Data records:
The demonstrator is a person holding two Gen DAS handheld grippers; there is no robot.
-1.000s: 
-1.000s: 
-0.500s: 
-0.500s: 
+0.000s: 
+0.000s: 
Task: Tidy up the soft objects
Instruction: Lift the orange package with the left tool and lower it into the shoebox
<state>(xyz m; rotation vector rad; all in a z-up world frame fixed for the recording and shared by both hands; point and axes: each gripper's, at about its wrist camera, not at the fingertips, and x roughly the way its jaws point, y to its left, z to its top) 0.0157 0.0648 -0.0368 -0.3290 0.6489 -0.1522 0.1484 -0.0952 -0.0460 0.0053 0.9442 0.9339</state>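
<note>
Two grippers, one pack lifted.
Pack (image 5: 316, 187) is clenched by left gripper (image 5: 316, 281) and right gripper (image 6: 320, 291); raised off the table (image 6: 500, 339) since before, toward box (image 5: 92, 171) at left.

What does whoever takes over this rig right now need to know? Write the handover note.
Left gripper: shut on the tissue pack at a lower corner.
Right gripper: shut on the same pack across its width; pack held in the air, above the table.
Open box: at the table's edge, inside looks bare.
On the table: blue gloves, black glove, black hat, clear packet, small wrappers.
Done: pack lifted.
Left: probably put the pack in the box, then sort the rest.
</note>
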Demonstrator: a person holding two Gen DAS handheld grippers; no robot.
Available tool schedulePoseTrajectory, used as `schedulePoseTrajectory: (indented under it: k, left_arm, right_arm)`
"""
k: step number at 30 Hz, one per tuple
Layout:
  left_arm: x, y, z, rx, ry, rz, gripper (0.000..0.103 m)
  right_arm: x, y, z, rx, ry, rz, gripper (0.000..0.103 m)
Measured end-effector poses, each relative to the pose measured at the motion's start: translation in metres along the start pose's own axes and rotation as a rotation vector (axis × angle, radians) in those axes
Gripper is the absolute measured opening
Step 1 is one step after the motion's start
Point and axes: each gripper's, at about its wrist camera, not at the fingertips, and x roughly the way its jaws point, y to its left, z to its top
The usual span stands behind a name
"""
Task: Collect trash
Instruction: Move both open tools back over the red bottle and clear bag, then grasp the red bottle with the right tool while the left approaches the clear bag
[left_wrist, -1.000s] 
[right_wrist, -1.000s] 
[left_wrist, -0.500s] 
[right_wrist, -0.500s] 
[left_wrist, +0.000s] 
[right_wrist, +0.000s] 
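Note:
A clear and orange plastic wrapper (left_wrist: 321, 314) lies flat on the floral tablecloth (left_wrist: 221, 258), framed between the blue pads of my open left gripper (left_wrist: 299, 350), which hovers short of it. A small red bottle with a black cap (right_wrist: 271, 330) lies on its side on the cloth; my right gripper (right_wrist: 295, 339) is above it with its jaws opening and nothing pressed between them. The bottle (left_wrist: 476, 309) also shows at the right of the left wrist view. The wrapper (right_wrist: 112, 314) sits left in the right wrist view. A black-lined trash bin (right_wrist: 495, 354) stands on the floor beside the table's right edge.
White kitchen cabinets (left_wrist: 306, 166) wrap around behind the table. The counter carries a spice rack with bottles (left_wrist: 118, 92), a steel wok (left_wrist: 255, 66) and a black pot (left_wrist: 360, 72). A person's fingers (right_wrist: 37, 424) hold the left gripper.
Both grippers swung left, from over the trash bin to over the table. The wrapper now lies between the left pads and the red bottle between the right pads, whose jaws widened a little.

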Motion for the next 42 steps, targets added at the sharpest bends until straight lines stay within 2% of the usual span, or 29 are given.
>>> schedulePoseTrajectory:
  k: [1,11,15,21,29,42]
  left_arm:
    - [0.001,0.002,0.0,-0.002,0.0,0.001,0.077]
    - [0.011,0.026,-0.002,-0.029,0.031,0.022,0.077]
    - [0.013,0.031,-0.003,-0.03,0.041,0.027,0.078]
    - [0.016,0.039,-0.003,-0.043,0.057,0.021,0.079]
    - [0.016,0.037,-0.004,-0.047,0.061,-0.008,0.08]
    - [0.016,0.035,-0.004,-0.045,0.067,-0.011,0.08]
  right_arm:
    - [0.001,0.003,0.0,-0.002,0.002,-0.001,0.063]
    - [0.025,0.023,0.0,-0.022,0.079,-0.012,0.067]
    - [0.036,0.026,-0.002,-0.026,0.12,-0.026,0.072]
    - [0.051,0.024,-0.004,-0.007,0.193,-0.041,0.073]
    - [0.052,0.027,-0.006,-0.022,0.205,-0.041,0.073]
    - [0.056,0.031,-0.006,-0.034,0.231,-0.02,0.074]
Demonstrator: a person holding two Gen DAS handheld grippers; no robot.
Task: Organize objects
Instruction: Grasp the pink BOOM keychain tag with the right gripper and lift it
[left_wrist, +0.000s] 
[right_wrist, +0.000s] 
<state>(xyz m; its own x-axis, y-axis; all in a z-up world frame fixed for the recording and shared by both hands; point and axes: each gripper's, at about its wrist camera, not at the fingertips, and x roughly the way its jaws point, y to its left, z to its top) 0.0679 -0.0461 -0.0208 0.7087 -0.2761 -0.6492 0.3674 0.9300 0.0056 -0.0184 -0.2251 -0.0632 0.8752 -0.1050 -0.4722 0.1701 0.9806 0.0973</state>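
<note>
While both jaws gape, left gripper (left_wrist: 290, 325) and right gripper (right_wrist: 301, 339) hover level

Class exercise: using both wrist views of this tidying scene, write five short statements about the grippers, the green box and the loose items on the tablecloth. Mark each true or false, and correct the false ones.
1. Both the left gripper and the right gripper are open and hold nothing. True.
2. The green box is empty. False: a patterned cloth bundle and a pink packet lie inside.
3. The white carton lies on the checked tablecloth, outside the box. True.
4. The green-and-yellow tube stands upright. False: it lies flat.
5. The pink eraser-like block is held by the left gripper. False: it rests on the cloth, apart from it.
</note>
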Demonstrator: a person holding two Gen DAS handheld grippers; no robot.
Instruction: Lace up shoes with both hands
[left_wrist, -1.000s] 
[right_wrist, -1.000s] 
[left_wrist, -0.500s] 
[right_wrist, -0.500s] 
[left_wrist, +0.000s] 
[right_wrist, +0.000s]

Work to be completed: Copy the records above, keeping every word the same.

Result:
The demonstrator is a person holding two Gen DAS handheld grippers; there is no robot.
-1.000s: 
-1.000s: 
-0.500s: 
-0.500s: 
+0.000s: 
+0.000s: 
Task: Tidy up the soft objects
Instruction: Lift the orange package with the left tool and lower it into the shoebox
<state>(xyz m; rotation vector rad; all in a z-up world frame fixed for the recording and shared by both hands; point and axes: each gripper's, at about its wrist camera, not at the fingertips, and x roughly the way its jaws point, y to its left, z to its top) 0.0157 0.0648 -0.0368 -0.3290 0.6489 -0.1522 0.1484 -0.0952 -0.0460 0.0053 0.9442 0.9339</state>
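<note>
Two grippers, one pack lifted.
Pack (image 5: 316, 187) is clenched by left gripper (image 5: 316, 281) and right gripper (image 6: 320, 291); raised off the table (image 6: 500, 339) since before, toward box (image 5: 92, 171) at left.

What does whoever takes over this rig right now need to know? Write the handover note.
Left gripper: shut on the tissue pack at a lower corner.
Right gripper: shut on the same pack across its width; pack held in the air, above the table.
Open box: at the table's edge, inside looks bare.
On the table: blue gloves, black glove, black hat, clear packet, small wrappers.
Done: pack lifted.
Left: probably put the pack in the box, then sort the rest.
</note>
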Demonstrator: a person holding two Gen DAS handheld grippers; no robot.
Available tool schedulePoseTrajectory, used as `schedulePoseTrajectory: (indented under it: k, left_arm, right_arm)`
"""
k: step number at 30 Hz, one per tuple
Layout:
  left_arm: x, y, z, rx, ry, rz, gripper (0.000..0.103 m)
  right_arm: x, y, z, rx, ry, rz, gripper (0.000..0.103 m)
Measured end-effector poses, each relative to the pose measured at the motion's start: translation in metres along the start pose's own axes and rotation as a rotation vector (axis × angle, radians) in those axes
Gripper is the absolute measured opening
Step 1 is one step after the motion's start
Point and axes: each gripper's, at about its wrist camera, not at the fingertips, and x roughly the way its jaws point, y to its left, z to its top
The usual span stands behind a name
"""
Task: Collect trash
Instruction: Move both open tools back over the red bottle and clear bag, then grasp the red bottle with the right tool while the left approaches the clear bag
[left_wrist, -1.000s] 
[right_wrist, -1.000s] 
[left_wrist, -0.500s] 
[right_wrist, -0.500s] 
[left_wrist, +0.000s] 
[right_wrist, +0.000s] 
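Note:
A clear and orange plastic wrapper (left_wrist: 321, 314) lies flat on the floral tablecloth (left_wrist: 221, 258), framed between the blue pads of my open left gripper (left_wrist: 299, 350), which hovers short of it. A small red bottle with a black cap (right_wrist: 271, 330) lies on its side on the cloth; my right gripper (right_wrist: 295, 339) is above it with its jaws opening and nothing pressed between them. The bottle (left_wrist: 476, 309) also shows at the right of the left wrist view. The wrapper (right_wrist: 112, 314) sits left in the right wrist view. A black-lined trash bin (right_wrist: 495, 354) stands on the floor beside the table's right edge.
White kitchen cabinets (left_wrist: 306, 166) wrap around behind the table. The counter carries a spice rack with bottles (left_wrist: 118, 92), a steel wok (left_wrist: 255, 66) and a black pot (left_wrist: 360, 72). A person's fingers (right_wrist: 37, 424) hold the left gripper.
Both grippers swung left, from over the trash bin to over the table. The wrapper now lies between the left pads and the red bottle between the right pads, whose jaws widened a little.
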
Motion for the next 42 steps, targets added at the sharpest bends until straight lines stay within 2% of the usual span, or 29 are given.
>>> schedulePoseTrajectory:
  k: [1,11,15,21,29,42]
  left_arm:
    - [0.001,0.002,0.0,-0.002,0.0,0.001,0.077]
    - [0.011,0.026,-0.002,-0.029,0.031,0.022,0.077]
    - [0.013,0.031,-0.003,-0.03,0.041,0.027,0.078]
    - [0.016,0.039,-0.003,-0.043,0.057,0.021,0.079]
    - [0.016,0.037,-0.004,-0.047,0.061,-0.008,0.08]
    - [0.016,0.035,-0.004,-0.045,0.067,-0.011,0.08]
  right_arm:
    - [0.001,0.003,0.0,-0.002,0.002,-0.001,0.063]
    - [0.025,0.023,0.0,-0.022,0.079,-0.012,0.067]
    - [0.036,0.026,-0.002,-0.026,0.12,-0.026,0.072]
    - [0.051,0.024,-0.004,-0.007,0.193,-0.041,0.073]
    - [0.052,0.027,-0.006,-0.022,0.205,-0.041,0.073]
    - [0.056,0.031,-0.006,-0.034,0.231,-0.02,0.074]
Demonstrator: a person holding two Gen DAS handheld grippers; no robot.
Task: Organize objects
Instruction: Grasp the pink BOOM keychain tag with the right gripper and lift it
[left_wrist, +0.000s] 
[right_wrist, +0.000s] 
<state>(xyz m; its own x-axis, y-axis; all in a z-up world frame fixed for the recording and shared by both hands; point and axes: each gripper's, at about its wrist camera, not at the fingertips, and x roughly the way its jaws point, y to its left, z to its top) 0.0679 -0.0461 -0.0208 0.7087 -0.2761 -0.6492 0.3674 0.9300 0.0056 -0.0184 -0.2251 -0.0632 0.8752 -0.1050 -0.4722 0.1701 0.9806 0.0973</state>
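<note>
While both jaws gape, left gripper (left_wrist: 290, 325) and right gripper (right_wrist: 301, 339) hover level

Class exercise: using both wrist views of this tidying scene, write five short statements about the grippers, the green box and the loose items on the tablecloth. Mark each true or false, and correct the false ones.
1. Both the left gripper and the right gripper are open and hold nothing. True.
2. The green box is empty. False: a patterned cloth bundle and a pink packet lie inside.
3. The white carton lies on the checked tablecloth, outside the box. True.
4. The green-and-yellow tube stands upright. False: it lies flat.
5. The pink eraser-like block is held by the left gripper. False: it rests on the cloth, apart from it.
</note>
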Demonstrator: a person holding two Gen DAS handheld grippers; no robot.
Instruction: Lace up shoes with both hands
[left_wrist, -1.000s] 
[right_wrist, -1.000s] 
[left_wrist, -0.500s] 
[right_wrist, -0.500s] 
[left_wrist, +0.000s] 
[right_wrist, +0.000s]

What the exercise required is now complete.